Il est constant que M. A… a résidé de façon régulière et ininterrompue en France pendant au moins cinq ans sous couvert de titres de séjour. Pour rejeter la demande de délivrance d’une carte de résident, le préfet de police a retenu qu’il ne satisfaisait pas à la condition tenant à la perception de ressources stables, régulières et suffisantes pour subvenir à ses besoins au motif que sa rémunération au cours de l’année 2023 n’atteignait pas le montant du salaire minimum de croissance. M. A… a occupé plusieurs emplois salariés et, depuis le 1er mai 2020, il exerce en qualité de poseur de sol en exécution d’un contrat de travail à durée indéterminée. Son activité professionnelle lui a permis de percevoir une rémunération annuelle nette de 15 070 euros en 2019, 19 051 euros en 2020, 15 487 euros en 2021, 16 159 euros en 2022 et 17 396 euros en 2024. Au cours de l’année 2023, ses revenus ont été supérieurs à 19 000 euros dès lors qu’en sus de ses salaires, à hauteur de 12 399 euros, il a perçu des indemnités de l’assurance maladie en raison d’un accident du travail et l’indemnité pour congés d’intempéries du BTP. Le requérant justifie ainsi percevoir des ressources stables, régulières et suffisantes pour subvenir à ses besoins. Le préfet de police a ainsi fait une inexacte application de l’article L. 426-17 du code de l’entrée et du séjour des étrangers et du droit d’asile.
Il résulte de ce qui précède, et sans qu’il soit besoin d’examiner les autres moyens de la requête, que M. A… est fondé à demander l’annulation la décision du 4 avril 2025 du préfet de police lui refusant la délivrance d’une carte de résident.
Sur l’injonction :
Eu égard au motif d’annulation retenu et sous réserve d’un changement de circonstances de fait ou de droit, le présent jugement implique que soit délivrée à M. A… une carte de résident portant la mention « résident de longue durée-UE ». Il y a lieu, par suite, d’enjoindre au préfet de police ou au préfet territorialement compétent de procéder à cette délivrance dans un délai de deux mois suivant la notification du jugement. Il n’y a pas lieu d’assortir cette injonction d’une astreinte.
Sur les frais liés au litige :
Il y a lieu, dans les circonstances de l’espèce, de mettre à la charge de l’État le versement à M. A… d’une somme de 1 200 euros au titre de l’article L. 761-1 du code de justice administrative.
D É C I D E :
Article 1er : La décision du 4 avril 2025 par laquelle le préfet de police a refusé à M. A… la délivrance d’une carte de résident portant la mention « résident de longue durée-UE » est annulée.

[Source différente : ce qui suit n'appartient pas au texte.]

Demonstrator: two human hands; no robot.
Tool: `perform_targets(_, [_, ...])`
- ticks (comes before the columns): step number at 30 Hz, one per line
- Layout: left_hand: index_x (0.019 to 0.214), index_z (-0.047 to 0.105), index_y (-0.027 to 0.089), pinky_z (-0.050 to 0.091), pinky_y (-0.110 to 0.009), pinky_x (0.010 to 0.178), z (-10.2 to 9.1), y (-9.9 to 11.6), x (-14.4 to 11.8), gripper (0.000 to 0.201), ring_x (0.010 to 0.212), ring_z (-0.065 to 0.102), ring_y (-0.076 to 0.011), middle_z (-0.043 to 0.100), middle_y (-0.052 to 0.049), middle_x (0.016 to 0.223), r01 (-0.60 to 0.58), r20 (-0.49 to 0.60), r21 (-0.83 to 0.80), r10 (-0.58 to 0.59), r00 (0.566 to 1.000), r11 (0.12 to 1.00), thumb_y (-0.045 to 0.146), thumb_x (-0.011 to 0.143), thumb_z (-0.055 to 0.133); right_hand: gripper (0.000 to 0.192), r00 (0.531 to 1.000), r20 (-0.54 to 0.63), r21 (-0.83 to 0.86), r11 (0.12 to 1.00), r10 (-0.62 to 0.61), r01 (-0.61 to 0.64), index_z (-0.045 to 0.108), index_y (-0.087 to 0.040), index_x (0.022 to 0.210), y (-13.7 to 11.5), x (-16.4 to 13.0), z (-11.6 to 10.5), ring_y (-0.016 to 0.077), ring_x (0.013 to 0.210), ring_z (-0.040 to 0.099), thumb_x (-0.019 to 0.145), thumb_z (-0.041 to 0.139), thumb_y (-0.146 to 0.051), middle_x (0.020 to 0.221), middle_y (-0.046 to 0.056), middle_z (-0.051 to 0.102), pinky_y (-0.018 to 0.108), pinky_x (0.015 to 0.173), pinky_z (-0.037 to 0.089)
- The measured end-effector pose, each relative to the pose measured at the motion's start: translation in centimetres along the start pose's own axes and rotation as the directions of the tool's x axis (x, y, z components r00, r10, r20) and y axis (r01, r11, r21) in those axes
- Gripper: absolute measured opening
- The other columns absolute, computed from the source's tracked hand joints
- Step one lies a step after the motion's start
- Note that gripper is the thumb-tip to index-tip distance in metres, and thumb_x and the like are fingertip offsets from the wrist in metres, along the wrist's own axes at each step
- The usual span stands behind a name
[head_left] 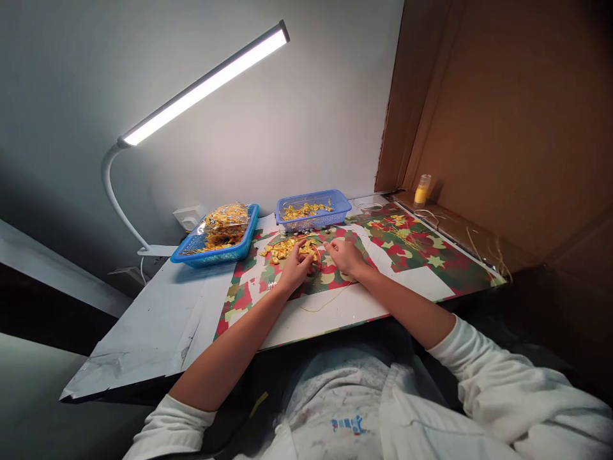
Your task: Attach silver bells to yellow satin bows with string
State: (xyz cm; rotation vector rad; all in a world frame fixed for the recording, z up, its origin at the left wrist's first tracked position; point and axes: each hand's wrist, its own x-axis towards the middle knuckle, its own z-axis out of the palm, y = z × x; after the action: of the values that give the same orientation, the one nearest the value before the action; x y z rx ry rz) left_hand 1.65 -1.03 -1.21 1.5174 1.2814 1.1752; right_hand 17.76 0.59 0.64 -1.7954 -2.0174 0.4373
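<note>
While both forearms lie on the patterned table (431, 281), the left hand (295, 267) rests on the near edge of a loose pile of small gold bows (287, 248), fingers curled together on one of them. The right hand (343, 257) sits just beside it, fingertips pinched on a thin gold cord (325, 303) that loops back under both wrists. Beyond the fingers stand two blue baskets (313, 209), each holding more bows.

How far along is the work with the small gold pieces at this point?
Looks midway, as a guess. A blue basket behind the hands holds a thin layer of gold pieces. The left hand and right hand work at a loose pile on the patterned mat. A bagful waits in the left basket.
</note>
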Motion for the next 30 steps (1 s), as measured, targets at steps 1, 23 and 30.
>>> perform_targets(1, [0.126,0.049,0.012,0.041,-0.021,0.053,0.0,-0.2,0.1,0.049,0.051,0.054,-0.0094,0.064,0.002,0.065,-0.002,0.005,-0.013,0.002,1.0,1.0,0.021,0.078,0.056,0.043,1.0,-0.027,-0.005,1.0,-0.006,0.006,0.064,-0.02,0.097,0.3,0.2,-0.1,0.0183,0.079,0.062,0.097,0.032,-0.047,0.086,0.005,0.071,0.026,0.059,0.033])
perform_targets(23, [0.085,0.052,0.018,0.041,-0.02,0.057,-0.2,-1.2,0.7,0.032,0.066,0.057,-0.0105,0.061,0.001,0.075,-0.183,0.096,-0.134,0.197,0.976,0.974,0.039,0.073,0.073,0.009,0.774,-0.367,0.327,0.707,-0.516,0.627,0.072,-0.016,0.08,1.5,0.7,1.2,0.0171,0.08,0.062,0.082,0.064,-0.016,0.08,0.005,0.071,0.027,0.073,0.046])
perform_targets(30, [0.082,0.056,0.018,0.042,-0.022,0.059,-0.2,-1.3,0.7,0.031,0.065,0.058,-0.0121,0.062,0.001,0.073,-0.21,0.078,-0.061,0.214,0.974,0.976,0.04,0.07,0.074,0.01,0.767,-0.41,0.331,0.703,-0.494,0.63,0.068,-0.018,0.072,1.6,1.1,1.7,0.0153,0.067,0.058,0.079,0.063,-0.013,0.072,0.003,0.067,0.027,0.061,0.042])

Article 2 : Il est enjoint au préfet de police ou au préfet territorialement compétent de délivrer à M. A… une carte de résident portant la mention « résident de longue durée-UE » dans le délai de deux mois à compter de la notification du présent jugement.
Article 3 : L’État versera à M. A… une somme de 1 200 euros au titre de l’article L. 761-1 du code de justice administrative.
Article 4 : Le surplus des conclusions de la requête de M. A… est rejeté.
Article 5 : Le présent jugement sera notifié à M. B… A… et au préfet de police.
Délibéré après l’audience du 18 mars 2026 à laquelle siégeaient :
Mme Topin, présidente,
Mme Dousset, première conseillère,
Mme Calladine, première conseillère.
Rendu public par mise à disposition au greffe le 1er avril 2026.
La rapporteure,
Signé
A. CALLADINE
La présidente,
Signé
E. TOPIN
La greffière,
Signé
V. FLUET
La République mande et ordonne au préfet de police en ce qui le concerne ou à tous commissaires de justice à ce requis en ce qui concerne les voies de droit commun contre les parties privées, de pourvoir à l’exécution de la présente décision.